Mobility: how a joint moves.
Flexibility: length of a muscle.
Because Mobility requires your body to actively take the joint through it’s full range of motion, static stretching will not help improve mobility. A good example would be in someone experiencing restricted ankle mobility and trying to stretch the calves. Stretching will address a part of the problem (tissue elasticity) but not address the complete picture. Most limitations come from poor joint mobility and motor control, not the length of the muscle.
Controlled movement and motion through end-ranges of a joint is needed to fix a mobility issue.
When the goal is to improve range of motion for a movement or exercise, it must be treated like all other types of training. Connective tissue needs to be placed under mechanical stress to remodel the tissue being addressed. Long term change will not happen until the body adapts to that stress and feels safe going into the new-found ranges, not from it being forced there.
Active mobility drills are the best warm-up to a training session. They prepare the muscle and joints to receive load. It will create readiness and activation through muscle tissue to create more power and reduce the risk of injury.

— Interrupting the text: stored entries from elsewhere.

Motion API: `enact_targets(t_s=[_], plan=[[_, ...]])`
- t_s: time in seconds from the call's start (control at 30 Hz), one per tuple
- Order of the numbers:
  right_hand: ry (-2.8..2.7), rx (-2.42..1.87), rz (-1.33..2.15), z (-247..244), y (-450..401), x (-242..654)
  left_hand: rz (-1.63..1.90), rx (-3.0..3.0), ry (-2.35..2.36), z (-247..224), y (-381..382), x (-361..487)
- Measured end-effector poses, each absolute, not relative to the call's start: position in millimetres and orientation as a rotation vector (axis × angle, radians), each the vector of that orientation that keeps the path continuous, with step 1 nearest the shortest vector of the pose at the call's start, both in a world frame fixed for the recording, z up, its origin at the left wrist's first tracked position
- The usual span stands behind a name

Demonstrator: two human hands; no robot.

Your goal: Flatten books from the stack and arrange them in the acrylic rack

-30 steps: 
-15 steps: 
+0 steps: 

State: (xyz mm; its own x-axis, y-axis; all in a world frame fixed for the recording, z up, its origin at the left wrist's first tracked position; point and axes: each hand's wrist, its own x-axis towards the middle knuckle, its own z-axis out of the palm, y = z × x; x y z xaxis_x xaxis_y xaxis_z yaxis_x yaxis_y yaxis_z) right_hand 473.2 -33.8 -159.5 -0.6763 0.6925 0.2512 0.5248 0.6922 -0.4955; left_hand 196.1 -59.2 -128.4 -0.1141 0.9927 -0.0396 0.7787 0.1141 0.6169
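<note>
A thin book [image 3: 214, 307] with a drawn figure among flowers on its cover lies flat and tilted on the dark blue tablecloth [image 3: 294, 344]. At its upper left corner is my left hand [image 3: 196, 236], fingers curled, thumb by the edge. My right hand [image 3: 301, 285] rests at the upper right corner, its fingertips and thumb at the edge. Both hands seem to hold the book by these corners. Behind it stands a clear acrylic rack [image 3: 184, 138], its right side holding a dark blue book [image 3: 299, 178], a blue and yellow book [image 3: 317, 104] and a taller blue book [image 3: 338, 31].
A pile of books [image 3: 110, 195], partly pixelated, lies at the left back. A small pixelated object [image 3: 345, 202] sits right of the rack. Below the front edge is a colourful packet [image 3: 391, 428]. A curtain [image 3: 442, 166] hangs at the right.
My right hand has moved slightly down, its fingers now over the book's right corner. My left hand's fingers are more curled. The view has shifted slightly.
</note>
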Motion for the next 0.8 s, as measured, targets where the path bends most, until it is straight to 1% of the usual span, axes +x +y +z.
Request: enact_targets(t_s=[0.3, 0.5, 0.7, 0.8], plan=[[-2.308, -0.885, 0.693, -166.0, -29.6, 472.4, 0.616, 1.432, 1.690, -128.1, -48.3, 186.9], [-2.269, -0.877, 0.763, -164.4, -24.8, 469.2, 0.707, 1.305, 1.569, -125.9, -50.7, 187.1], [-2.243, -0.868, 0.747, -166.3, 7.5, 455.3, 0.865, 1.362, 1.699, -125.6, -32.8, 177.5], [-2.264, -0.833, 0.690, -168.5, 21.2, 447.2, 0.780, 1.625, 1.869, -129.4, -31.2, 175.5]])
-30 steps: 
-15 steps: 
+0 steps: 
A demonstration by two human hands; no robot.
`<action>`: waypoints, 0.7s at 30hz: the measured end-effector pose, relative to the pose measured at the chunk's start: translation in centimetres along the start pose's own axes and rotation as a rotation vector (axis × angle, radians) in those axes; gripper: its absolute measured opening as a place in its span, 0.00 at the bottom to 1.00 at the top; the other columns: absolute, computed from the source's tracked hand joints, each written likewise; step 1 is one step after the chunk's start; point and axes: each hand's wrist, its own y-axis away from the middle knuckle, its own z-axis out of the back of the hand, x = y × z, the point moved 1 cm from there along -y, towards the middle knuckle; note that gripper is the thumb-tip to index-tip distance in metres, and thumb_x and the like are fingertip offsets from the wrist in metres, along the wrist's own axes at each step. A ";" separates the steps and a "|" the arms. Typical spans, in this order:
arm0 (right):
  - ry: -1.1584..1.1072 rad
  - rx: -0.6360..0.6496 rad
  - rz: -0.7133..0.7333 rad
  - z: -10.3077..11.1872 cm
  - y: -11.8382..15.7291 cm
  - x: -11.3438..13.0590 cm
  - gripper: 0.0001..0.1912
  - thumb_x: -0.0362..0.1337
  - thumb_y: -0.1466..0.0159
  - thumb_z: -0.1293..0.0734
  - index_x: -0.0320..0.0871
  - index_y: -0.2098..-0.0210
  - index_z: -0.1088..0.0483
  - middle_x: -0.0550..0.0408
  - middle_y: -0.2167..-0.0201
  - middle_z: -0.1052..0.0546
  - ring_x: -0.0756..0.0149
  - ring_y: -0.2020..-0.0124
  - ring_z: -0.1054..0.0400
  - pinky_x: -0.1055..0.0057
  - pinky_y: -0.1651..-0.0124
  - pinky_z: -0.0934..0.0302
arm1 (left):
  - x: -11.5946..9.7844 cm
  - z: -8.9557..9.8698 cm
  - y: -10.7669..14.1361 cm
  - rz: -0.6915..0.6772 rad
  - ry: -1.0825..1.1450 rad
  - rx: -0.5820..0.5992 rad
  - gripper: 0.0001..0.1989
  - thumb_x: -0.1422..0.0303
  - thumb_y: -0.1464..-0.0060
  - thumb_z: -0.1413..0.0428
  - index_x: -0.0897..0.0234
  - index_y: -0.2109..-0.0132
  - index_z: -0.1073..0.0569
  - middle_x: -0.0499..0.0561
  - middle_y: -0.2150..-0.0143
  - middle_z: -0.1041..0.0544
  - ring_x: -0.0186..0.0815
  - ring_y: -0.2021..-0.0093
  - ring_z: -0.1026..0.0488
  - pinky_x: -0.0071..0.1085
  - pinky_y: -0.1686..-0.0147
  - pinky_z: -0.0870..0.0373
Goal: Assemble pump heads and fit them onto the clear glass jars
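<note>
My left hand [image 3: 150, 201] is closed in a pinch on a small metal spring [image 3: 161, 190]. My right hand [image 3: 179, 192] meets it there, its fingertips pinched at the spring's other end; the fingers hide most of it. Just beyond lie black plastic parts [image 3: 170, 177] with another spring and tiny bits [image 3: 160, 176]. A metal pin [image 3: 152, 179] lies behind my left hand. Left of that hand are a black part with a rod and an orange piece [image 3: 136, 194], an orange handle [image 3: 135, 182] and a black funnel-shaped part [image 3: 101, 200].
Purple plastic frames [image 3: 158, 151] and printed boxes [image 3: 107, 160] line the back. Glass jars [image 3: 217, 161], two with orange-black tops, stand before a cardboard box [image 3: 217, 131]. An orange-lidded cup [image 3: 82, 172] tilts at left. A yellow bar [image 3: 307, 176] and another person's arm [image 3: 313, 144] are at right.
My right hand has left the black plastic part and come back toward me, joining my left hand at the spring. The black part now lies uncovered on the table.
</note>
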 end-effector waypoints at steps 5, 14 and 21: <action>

Conversely, static stretching prior to exercise has been shown to decrease performance. This makes sense when you think about it. Static stretching is taking the joint to end range with no regard on how to control it. It will also stimulate receptors in the tissue that are designed to create inhibition, or temporarily shut down and weaken that muscle. Not so good when you are preparing for an intense training session or sport.
We can obviously see the importance of incorporating more “Mobility” training, but you might be asking, when should I do static stretching. Simple, anytime you are looking to inhibit a muscle or decrease its tone. Good example would be stretching the hip flexors from being seated all day.